Problem to work on
Exactly how many lines in the listing contain "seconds"? Respond with the number and nothing more.

+--

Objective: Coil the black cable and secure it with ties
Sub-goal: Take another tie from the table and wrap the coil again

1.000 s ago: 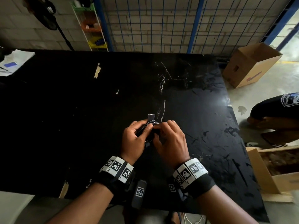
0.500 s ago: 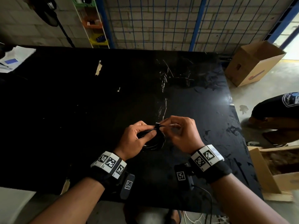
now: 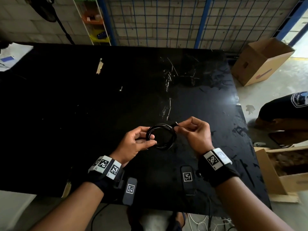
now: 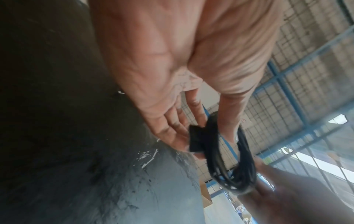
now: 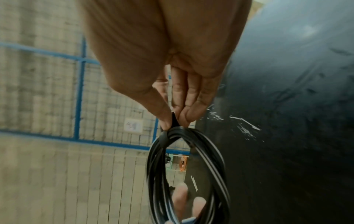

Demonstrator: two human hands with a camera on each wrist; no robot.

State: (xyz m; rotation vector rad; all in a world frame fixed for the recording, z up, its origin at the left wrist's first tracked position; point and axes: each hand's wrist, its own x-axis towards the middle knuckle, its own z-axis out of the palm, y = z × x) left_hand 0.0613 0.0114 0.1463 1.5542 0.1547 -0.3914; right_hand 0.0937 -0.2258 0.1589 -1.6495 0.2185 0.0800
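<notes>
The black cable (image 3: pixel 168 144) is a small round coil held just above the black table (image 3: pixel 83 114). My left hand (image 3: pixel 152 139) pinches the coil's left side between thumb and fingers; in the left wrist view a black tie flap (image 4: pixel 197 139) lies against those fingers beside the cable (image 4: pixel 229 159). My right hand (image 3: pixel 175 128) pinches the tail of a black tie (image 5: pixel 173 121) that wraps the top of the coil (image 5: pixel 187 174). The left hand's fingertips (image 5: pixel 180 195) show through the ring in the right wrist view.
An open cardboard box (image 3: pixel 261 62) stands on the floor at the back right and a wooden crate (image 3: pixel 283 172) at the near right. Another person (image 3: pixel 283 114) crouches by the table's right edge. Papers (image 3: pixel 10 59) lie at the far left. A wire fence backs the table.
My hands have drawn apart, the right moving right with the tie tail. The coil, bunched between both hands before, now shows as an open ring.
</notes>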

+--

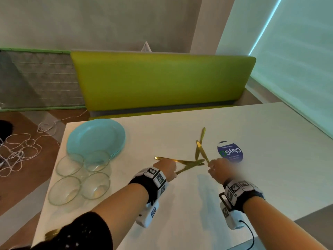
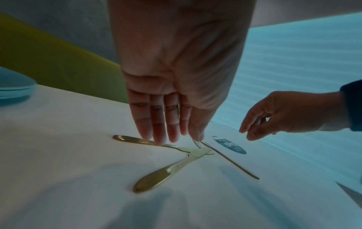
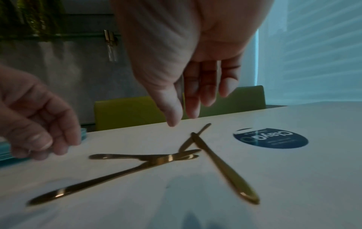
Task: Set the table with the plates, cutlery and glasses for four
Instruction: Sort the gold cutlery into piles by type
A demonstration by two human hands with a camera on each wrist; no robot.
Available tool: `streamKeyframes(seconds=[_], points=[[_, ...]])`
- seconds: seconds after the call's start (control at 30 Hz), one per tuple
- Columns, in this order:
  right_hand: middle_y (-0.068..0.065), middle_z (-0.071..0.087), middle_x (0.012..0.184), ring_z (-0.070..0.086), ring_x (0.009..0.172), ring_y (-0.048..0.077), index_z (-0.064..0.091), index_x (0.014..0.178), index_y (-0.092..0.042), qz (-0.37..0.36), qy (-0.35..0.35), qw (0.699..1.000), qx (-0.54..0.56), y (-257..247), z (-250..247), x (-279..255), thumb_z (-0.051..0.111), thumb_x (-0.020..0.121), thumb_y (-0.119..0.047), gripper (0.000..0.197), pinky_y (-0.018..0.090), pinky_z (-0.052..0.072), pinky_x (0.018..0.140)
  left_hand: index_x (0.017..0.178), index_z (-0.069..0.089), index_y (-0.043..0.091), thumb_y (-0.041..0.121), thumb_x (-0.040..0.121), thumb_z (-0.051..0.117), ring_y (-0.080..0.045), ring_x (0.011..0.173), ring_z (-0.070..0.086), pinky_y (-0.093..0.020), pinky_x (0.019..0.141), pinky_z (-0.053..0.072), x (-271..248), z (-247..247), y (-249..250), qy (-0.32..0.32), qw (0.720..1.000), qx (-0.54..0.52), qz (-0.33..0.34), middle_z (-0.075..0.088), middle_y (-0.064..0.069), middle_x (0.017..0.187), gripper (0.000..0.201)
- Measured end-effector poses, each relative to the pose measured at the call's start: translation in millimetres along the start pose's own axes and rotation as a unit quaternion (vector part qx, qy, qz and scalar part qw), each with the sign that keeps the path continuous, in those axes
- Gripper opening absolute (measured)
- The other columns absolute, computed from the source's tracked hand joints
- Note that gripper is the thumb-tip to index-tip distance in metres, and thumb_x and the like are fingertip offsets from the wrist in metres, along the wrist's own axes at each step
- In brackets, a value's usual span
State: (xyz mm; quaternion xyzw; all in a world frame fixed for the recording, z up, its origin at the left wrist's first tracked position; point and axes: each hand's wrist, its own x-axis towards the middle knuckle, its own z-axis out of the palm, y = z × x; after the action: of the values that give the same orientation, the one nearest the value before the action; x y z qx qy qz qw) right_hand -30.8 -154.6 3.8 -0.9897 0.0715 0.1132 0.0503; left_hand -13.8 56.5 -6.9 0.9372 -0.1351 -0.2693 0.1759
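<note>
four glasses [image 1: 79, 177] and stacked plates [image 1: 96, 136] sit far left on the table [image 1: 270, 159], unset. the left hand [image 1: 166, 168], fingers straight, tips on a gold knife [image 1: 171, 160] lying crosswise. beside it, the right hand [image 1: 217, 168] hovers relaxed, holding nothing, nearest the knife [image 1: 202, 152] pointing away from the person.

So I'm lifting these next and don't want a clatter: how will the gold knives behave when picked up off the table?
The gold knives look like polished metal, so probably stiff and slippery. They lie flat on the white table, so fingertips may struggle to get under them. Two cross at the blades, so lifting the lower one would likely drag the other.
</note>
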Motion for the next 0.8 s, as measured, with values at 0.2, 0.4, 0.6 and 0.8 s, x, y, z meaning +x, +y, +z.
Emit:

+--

Result of this task
2